= Conrad Brunner (physician) =

Swiss physician, surgeon and medical historian

Conrad Brunner (31 August 1859 in Diessenhofen - 8 June 1927 in Zurich) was a Swiss physician, surgeon and medical historian. He was particularly concerned with the disinfection of wounds and their healing.

Brunner came from a family of Swiss physicians and pharmacists, among whom was Johann Conrad Brunner. His father, John Brunner, was a physician and botanist. Brunner received medical degrees from the University of Zurich and the University of Leipzig, and went on to receive an advanced academic degree of Doctor of Medicine in 1885. He then completed his practical surgeon training studying under Rudolf Ulrich Krönlein. Beginning in 1888, he took a series of trips to noted surgeries, studying under Theodor Billroth at the University of Vienna, Ernst von Bergmann at the Friedrich Wilhelm University of Berlin, and other surgeons at Leipzig University, the Royal Saxon Polytechnic in Dresden and the Ludwig-Maximilians-Universität München. In 1888, with the third volume in 1889, he published his Erfahrungen und Studien über Wundinfektion und Wundbehandlung.

==Life==
In 1889, Brunner married Clara Margot and opened a private practice in Zurich, with privileges at a number of nearby hospitals. Beginning in 1890, he served as an associate professor of surgery at the University of Zurich, relinquishing the position in 1897. From 1896 to 1922, he served as the chief physician at the Cantonal Hospital in Münsterlingen. In 1922, he was the co-founder of the Thurgauisch-Schaffhausischen Pulmonary Sanatorium in Davos, primarily for tuberculosis sufferers.

==Work==
Conrad Brunner conducted and published clinical, bacteriological and experimental studies on the effectiveness of various contemporary wound disinfection methods. He was able to prove that his method, namely the Brunner's Jodalkoholdesinfektion, offered by far the best guarantee against the occurrence of wound diseases.

Brunner researched and published on topics in the history of medicine, mostly as related to Switzerland.
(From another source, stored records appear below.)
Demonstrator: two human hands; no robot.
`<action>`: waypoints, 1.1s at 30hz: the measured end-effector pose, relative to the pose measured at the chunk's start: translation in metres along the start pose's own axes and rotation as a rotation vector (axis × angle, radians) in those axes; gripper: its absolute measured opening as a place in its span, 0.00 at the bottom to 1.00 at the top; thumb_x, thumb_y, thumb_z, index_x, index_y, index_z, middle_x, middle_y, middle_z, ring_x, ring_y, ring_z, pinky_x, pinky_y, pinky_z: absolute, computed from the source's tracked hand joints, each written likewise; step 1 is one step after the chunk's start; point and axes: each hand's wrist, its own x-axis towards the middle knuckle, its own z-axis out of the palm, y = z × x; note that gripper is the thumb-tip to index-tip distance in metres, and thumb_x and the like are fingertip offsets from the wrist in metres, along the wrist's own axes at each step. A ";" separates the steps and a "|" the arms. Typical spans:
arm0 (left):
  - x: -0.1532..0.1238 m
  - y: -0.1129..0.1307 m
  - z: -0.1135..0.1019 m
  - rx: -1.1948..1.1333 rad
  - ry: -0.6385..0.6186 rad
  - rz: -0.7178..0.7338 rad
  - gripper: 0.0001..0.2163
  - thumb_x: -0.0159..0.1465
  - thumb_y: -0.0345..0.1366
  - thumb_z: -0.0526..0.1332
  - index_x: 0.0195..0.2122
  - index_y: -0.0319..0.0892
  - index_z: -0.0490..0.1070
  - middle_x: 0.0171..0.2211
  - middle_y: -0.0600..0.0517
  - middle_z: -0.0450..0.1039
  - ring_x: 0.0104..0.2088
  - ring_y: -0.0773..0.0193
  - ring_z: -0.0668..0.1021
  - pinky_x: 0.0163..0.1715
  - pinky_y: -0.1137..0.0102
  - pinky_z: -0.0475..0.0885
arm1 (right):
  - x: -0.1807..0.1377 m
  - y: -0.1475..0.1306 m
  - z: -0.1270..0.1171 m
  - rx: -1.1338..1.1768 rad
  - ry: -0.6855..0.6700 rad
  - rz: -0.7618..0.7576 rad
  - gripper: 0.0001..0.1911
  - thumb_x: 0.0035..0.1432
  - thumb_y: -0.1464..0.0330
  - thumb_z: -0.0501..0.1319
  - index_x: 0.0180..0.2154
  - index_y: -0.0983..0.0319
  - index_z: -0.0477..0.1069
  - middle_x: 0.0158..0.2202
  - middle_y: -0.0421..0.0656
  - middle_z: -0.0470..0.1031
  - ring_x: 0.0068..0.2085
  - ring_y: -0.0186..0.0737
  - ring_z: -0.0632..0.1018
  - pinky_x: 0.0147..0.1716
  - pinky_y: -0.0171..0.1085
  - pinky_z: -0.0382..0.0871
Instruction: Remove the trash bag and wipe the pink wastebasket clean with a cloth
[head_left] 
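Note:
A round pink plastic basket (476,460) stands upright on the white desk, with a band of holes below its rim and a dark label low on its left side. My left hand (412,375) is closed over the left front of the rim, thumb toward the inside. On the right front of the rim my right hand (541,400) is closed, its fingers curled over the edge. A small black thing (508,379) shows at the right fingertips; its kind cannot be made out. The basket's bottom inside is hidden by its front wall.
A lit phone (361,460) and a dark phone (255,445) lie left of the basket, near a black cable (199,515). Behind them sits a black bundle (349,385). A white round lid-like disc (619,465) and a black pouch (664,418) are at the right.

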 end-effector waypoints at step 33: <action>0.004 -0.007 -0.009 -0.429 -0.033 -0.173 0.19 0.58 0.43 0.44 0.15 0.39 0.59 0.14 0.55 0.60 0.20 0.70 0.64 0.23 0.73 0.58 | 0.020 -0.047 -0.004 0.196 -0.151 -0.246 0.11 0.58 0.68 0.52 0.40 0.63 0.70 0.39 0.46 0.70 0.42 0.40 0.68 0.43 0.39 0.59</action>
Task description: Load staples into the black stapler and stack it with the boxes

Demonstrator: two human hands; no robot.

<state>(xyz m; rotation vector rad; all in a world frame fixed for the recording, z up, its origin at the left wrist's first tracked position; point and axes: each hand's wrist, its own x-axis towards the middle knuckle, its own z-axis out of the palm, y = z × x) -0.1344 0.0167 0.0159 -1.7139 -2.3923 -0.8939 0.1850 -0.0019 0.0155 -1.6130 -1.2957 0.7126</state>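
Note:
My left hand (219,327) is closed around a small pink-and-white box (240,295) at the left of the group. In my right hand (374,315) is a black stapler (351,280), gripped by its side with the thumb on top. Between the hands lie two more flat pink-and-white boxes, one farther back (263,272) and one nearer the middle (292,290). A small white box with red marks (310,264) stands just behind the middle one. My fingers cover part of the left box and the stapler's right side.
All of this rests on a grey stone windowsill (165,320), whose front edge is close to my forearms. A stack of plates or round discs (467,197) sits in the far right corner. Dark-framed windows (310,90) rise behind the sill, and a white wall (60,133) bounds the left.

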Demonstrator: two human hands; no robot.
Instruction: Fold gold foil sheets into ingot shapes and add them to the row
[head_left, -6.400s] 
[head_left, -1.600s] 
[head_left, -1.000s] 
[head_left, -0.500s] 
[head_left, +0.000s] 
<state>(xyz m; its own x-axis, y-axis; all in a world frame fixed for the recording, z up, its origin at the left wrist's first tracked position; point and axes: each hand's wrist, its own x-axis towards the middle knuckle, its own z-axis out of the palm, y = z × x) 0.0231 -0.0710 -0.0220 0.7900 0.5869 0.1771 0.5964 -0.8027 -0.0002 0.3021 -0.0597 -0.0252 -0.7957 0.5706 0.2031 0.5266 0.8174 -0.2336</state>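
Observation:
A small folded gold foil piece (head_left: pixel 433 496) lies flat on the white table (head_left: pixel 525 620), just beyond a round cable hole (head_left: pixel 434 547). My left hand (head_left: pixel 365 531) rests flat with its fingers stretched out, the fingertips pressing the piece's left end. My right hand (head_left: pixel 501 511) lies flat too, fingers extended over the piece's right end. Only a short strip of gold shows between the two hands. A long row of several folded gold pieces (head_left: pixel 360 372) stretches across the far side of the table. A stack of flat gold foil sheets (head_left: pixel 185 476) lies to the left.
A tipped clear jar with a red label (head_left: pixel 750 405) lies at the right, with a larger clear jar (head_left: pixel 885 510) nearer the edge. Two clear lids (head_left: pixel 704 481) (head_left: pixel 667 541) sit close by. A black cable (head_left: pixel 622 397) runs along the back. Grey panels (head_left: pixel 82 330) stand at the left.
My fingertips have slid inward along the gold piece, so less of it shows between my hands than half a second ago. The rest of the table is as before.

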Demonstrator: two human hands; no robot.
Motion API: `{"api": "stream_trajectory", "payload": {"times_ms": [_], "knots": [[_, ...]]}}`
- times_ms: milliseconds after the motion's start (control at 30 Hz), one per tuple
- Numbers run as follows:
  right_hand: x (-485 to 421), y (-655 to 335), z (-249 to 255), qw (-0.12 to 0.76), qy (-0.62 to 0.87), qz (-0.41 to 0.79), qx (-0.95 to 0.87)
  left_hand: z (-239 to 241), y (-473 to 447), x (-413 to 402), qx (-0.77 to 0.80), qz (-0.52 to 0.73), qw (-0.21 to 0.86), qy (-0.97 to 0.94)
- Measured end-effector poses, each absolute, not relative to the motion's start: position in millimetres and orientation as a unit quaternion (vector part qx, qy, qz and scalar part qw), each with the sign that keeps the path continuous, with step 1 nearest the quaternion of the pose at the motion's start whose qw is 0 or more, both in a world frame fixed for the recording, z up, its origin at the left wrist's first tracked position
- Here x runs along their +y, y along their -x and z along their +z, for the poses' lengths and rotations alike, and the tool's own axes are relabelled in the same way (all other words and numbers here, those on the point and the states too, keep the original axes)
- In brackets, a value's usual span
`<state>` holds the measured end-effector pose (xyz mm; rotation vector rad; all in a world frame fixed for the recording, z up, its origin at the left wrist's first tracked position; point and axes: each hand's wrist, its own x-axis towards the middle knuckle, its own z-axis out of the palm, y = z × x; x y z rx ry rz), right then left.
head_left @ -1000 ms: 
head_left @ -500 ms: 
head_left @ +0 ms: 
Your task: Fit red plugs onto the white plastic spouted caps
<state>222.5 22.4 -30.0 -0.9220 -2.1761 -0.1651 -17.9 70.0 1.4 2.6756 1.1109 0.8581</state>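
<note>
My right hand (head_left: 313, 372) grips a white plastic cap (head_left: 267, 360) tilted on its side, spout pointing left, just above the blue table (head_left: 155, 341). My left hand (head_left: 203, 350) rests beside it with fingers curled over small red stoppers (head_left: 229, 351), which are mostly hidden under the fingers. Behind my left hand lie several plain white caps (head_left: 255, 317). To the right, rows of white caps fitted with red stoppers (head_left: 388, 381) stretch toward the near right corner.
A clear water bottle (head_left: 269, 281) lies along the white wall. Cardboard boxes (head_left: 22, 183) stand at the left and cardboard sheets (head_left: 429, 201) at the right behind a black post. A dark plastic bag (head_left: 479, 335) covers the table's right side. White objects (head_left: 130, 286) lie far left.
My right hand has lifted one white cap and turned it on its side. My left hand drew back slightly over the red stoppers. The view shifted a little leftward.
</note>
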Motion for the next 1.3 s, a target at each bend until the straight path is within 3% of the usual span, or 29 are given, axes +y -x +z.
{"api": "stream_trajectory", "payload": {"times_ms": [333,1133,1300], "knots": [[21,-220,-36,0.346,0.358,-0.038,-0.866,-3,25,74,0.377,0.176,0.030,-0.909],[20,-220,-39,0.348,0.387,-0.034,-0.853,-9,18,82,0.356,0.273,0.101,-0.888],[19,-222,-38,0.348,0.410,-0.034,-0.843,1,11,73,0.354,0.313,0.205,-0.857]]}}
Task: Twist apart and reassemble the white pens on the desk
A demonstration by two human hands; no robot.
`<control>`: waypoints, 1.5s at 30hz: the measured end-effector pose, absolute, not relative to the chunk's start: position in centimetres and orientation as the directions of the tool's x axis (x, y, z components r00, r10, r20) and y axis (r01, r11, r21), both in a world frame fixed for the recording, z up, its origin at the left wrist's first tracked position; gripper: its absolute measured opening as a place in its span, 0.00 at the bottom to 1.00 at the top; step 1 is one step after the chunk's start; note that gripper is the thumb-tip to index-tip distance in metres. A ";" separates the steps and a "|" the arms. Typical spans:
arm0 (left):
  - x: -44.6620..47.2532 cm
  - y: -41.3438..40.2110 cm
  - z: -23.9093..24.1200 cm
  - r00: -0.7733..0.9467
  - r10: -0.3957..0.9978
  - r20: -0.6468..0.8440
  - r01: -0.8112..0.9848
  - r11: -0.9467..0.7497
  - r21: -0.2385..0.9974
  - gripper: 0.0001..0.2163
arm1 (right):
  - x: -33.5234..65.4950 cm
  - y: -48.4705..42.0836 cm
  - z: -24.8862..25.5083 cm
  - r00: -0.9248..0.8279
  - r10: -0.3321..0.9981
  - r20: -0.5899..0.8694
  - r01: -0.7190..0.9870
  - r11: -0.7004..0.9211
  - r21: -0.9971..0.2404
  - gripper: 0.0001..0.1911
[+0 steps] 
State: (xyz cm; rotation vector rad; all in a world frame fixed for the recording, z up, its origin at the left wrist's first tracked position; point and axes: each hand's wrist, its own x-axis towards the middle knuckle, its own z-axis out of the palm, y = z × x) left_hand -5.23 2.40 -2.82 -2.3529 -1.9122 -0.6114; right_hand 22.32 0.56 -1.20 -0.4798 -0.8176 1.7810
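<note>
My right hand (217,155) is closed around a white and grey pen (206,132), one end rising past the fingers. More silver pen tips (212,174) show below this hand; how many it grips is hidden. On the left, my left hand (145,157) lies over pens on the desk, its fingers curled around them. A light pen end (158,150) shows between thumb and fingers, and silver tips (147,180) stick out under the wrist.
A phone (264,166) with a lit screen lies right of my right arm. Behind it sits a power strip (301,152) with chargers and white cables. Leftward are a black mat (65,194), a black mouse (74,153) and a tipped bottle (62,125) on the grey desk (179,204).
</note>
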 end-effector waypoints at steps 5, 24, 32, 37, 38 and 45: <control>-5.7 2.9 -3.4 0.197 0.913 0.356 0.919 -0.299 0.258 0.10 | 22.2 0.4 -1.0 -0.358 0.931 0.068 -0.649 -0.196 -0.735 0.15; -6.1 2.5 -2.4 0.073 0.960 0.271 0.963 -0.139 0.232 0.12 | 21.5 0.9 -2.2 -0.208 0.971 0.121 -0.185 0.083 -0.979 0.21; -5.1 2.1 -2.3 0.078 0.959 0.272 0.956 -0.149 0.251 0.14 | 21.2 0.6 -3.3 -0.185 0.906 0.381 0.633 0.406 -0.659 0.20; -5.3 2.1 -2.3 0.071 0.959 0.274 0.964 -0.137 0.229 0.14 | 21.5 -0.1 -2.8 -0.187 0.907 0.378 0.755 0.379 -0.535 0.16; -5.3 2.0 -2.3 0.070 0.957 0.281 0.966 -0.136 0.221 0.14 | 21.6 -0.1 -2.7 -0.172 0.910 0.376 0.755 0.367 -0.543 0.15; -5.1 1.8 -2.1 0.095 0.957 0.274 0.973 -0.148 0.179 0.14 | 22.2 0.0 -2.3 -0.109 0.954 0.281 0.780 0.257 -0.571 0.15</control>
===Selected publications===
- "Erfahrungen und Studien über Wundinfektion und Wundbehandlung" (1898) in three volumes.
- "Die Verwundeten in den Kriegen der alten Eidgenossenschaft: Geschichte des Heeressanitätswesens und der Kriegschirurgie in schweizerischen Landen bis zum Jahre 1798" (1903)
- "Handbuch der Wundbehandlung" (1916)
- "Über Medizin und Krankenpflege im Mittelalter in schweizerischen Landen" (1922)

==Honours==
- 1921 Conrad Brunner received the Marcel Benoist Prize in recognition of his achievements in the field of wound care and wound disinfection.
- 1922 Conrad Brunner received an honorary philosophy doctorate from the University of Zurich for his research on the history of medicine.